Abstract

The present invention relates to the bicalutamide active ingredient substantially free of the impurities 4-Cyano-N-methacryloyl-3-trifluoromethylaniline (BIC-O) and 4-cyano-3-(trifluoromethyl) benzamido-2-methyl-l,2-epoxide (BIC-1). The invention also relates to a novel analytical method for estimation of impurities in bicalutamide active ingredient.

Background

Bicalutamide, an acylanilide, is a non-steroidal anti-androgen, is a 'second generation' anti-androgen, which has more advantageous properties than the other known anti-androgens, like Flutamide or Nilutamide. The commercially available product by AstraZeneca is Casodex™ and its chemical name is 4-cyano-3-trifluoromethyl-N-(3- p-fluorophenylsulphony 1- 2- hydroxy-2-methylpropionyl) aniline. It is used as a 50mg tablet once daily in combination with a luteinising hormone-releasing hormone analogue or surgical castration for the treatment of advanced prostate cancer. It is also given at a dosage of 150 mg once daily as monotherapy for the treatment of early (localized or locally advanced) non-metastatic prostate cancer.

State of the art

Bicalutamide is disclosed in patents like United States patent No. 4636505 and the corresponding European Patent No. 100172.
Literature methods are available for the separation of enantiomers of bicalutamide by use of chiral stationary phase and also for the HPLC analysis of the active ingredient several analytical methods are reported for estimating bicalutamide in a given sample.
G.S.Subramanian etal (Journal of planar chromatography,22 (2009),4,273-276) reported a HPTLC method for analysis of bicalutamide from bulk drug and liposomal formulations. The authors claim that the method is suitable for routine industrial quality control of the bulk drug.

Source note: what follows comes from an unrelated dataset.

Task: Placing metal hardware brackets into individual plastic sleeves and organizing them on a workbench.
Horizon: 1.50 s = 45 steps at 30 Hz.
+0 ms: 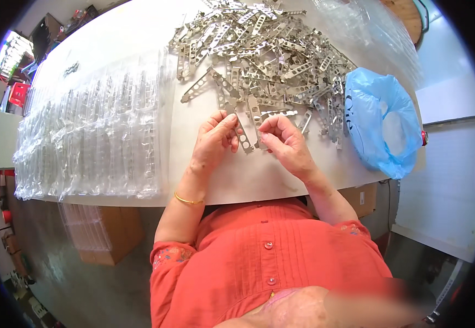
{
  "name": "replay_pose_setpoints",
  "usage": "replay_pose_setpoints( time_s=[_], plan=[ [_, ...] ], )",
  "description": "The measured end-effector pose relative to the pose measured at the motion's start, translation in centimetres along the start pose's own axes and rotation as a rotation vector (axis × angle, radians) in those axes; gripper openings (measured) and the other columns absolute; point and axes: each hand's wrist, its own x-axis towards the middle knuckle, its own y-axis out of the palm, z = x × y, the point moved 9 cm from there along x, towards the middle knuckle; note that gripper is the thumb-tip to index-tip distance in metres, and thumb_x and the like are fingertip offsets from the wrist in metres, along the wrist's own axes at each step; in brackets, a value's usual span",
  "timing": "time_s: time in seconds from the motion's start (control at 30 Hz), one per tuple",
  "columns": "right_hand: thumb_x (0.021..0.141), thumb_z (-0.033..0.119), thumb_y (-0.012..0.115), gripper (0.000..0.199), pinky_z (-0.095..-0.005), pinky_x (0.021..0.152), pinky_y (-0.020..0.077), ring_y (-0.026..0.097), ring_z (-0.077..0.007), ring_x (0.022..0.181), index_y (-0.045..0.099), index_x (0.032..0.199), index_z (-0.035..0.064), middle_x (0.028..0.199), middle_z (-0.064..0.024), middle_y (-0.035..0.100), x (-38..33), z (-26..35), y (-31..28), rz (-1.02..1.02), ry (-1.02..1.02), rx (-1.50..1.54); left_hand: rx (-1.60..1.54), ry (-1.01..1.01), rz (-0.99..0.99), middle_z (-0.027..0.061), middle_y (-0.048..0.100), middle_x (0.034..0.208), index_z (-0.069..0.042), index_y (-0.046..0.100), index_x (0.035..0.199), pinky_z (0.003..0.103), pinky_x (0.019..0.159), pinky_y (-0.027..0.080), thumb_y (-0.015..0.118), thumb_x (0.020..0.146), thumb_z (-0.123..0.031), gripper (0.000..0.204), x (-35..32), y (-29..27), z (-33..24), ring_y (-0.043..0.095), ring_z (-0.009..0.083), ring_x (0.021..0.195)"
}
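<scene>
Between my hands, at the near edge of the heap, are two flat metal strips with rows of round holes. My left hand [215,136] pinches the left perforated metal strip [243,140], which slants down toward me. Fingers curled, my right hand [285,141] closes on the other perforated metal strip [255,112], near its lower end. The two strips lie close together, their far ends by the loose pieces. Beyond my hands a large heap of similar metal strips [270,54] spreads over the white table [193,169].
Clear plastic trays [90,131] in wrapping fill the table's left side. A blue plastic bag [382,123] sits at the right edge, with clear plastic sheeting [369,33] behind it. Under the table stands a cardboard box [120,232].
</scene>
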Motion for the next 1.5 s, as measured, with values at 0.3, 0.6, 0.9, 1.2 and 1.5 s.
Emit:
replay_pose_setpoints(
  time_s=[0.3,0.6,0.9,1.2,1.5],
  plan=[
    [0.094,0.005,0.056,0.011,-0.0209,0.064,0.0437,0.053,-0.0035,0.073,0.056,0.105,0.0038,0.087,0.0018,0.059,0.0,-0.2,-0.3,-0.018,-0.001,-0.011,0.018,0.004,0.001,0.0060,0.064,0.079,-0.009,0.058,0.094,0.022,0.046,0.045,0.058,0.101,-0.018,0.012,0.0,0.0,0.1,0.059,0.0094,0.053],
    [0.094,0.006,0.057,0.011,-0.0207,0.064,0.0436,0.053,-0.0036,0.073,0.056,0.105,0.0038,0.087,0.0021,0.059,0.1,-0.1,-0.3,-0.024,0.015,-0.009,0.009,-0.008,0.013,0.0067,0.065,0.079,-0.008,0.058,0.093,0.023,0.046,0.047,0.057,0.101,-0.019,0.013,0.2,0.1,0.1,0.059,0.0101,0.053],
    [0.095,0.006,0.055,0.010,-0.0220,0.067,0.0454,0.054,-0.0039,0.076,0.056,0.105,0.0039,0.089,0.0015,0.060,0.1,-0.4,-0.4,-0.029,0.014,0.008,-0.005,-0.003,0.028,0.0072,0.065,0.080,-0.007,0.058,0.093,0.024,0.047,0.047,0.055,0.101,-0.019,0.014,-0.1,0.1,0.1,0.060,0.0110,0.054],
    [0.097,0.006,0.054,0.011,-0.0221,0.072,0.0456,0.055,-0.0046,0.084,0.056,0.108,0.0068,0.095,0.0024,0.059,0.1,-1.1,-0.4,0.004,0.021,0.012,0.017,-0.007,0.027,0.0077,0.065,0.081,-0.006,0.058,0.095,0.025,0.048,0.048,0.055,0.101,-0.019,0.014,0.0,0.0,0.1,0.060,0.0123,0.055],
    [0.095,0.006,0.055,0.011,-0.0208,0.068,0.0447,0.054,-0.0032,0.077,0.057,0.106,0.0034,0.089,0.0019,0.061,-0.2,-0.8,-0.9,-0.045,0.003,-0.007,-0.037,-0.014,0.026,0.0092,0.065,0.082,-0.005,0.058,0.095,0.027,0.048,0.050,0.053,0.100,-0.016,0.014,-0.1,0.1,0.3,0.061,0.0141,0.056]
  ],
)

R.Nageswararao etal (Journal of Pharmaceutical and Biomedical Analysis, Volume 46, Issue 3, 13 February 2008, Pages 505-519) reported a reversed-phase high-performance liquid chromatographic method for determination of process impurities and degradation products of bicalutamide in bulk drug and pharmaceutical formulations. The separation was accomplished on a Symmetry CO18 (4.6 mm x 250 mm; particle size 5 μ m) column under isocratic mode. The mobile phase was 0.01 M KH2PO4 (pH 3.0):acetonitrile (50:50 v/v) and a PDA detector set at 215 nm was used for detection.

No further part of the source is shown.